Vincere la sfida con le mafie

Vincere la sfida con le mafie

Raccogliere dal territorio le indicazioni per migliorare gli interventi legislativi regionali e avviare collaborazioni con gli enti locali e le associazioni, con questi obiettivi la Commissione regionale Antimafia, lo scorso lunedì, ha compiuto una visita istituzionale in Brianza, nei luoghi dove l’infiltrazione mafiosa si è manifestata con maggiore intensità.

Il tour ha toccato il Consiglio comunale di Desio, la cava di via Molinara, teatro dello smaltimento incontrollato e del traffico illecito dei rifiuti, la Prefettura e la Procura di Monza. L’incontro finale è stato dedicato alle associazioni e ai sindacati che quotidianamente sono impegnati in questa difficile lotta di contrasto.

Un’intera giornata destinata a registrare dalla viva voce dei protagonisti le difficoltà, gli sforzi, le preoccupazioni, le sconfitte e le vittorie.

La diagnosi è presto fatta.

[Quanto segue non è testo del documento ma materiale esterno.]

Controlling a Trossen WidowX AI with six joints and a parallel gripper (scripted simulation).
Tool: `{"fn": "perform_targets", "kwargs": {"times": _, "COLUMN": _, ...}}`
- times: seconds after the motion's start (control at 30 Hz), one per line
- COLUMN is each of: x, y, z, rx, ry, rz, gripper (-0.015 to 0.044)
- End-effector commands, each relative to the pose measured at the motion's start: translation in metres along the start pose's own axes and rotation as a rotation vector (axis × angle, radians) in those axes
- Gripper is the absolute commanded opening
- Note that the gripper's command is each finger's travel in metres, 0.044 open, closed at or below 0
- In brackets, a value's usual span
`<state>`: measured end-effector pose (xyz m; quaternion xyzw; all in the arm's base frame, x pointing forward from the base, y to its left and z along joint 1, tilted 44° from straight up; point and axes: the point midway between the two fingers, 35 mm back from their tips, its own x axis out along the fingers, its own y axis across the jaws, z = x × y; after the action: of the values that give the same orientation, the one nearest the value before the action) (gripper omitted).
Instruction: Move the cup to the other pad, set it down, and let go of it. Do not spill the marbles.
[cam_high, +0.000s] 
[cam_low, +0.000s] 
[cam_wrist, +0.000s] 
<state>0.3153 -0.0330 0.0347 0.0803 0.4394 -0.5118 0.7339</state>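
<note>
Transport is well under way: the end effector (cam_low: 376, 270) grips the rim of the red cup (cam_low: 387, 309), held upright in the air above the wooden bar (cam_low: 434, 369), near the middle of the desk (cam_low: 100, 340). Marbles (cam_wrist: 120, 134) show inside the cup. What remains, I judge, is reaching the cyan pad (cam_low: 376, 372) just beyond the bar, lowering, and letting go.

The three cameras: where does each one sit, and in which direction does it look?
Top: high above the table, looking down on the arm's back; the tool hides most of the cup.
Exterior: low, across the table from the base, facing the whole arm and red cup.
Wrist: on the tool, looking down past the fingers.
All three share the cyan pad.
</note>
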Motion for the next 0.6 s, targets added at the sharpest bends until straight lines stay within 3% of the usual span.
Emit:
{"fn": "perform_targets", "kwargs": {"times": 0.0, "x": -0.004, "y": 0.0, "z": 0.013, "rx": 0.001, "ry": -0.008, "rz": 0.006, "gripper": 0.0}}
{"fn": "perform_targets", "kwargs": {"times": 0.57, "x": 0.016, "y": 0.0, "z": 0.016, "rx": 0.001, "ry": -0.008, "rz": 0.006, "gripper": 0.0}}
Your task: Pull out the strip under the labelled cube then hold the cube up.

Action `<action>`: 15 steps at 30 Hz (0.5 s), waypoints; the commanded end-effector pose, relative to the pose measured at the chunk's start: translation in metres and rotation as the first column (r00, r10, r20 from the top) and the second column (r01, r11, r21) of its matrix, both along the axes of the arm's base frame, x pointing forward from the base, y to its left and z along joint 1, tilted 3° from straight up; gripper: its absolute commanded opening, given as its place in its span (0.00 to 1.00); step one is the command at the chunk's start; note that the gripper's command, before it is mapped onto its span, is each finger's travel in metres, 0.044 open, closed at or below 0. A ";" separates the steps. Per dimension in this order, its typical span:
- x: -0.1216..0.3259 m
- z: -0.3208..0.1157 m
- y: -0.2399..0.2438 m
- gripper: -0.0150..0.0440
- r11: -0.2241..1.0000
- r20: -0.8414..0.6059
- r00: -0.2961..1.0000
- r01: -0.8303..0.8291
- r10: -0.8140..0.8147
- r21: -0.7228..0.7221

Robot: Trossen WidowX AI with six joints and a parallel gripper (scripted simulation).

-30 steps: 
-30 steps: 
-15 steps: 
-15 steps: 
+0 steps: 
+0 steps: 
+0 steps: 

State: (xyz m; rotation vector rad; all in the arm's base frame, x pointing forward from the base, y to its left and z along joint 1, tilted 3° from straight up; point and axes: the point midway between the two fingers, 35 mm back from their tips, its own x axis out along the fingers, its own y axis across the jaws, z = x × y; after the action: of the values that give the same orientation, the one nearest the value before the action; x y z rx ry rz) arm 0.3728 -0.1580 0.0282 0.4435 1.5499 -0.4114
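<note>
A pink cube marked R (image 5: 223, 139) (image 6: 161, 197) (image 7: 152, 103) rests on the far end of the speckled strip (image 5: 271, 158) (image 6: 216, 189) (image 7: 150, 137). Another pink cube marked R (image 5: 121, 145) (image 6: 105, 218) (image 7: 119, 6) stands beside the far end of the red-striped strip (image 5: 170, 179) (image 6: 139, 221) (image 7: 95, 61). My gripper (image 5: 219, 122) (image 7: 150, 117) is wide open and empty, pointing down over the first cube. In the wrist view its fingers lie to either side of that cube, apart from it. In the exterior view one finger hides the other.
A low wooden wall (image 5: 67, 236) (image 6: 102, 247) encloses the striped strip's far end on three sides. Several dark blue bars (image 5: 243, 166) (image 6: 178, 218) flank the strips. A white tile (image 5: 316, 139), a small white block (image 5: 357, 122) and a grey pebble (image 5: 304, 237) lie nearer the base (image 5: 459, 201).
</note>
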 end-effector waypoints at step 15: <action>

Il territorio brianteo è ricco e questa circostanza per il tema in questione rappresenta una calamità: le mafie vanno dove ci sono affari da  intraprendere. Nessuna comunità può illudersi di esserne immune e non esistono  confini tra un comune ed un altro. Le mafie e la corruzione camminano affiancate e trovano terreno fertile in alcuni ambiti, soprattutto, in materia di urbanistica, di bonifica di siti inquinati, di gestione dei rifiuti. Le mafie, infine, si servono di tutti e hanno la capacità di coinvolgere nei loro traffici anche le persone semplici, oltre a coloro che occupano posizioni di potere.

Qualcosa è stato fatto e oggi c’è la consapevolezza da parte di molti della presenza della criminalità organizzata. Si ha la sensazione che la società stia reagendo in modo positivo.

Occorre continuare a produrre gli anticorpi attraverso un lavoro in rete che coinvolga tutte le istituzioni, un impegno formativo, culturale, di sensibilizzazione nelle scuole e nella cittadinanza.

La sfida con la mafia potrà essere vinta solo con la consapevolezza e la collaborazione di tutti e con un controllo capillare del territorio.

La Commissione Antimafia, costituita dopo che il governo di Regione Lombardia si era sciolto per infiltrazioni mafiose, dovrà ora allestire una batteria di strumenti da mettere in campo per un contrasto efficace ai fenomeni della criminalità organizzata.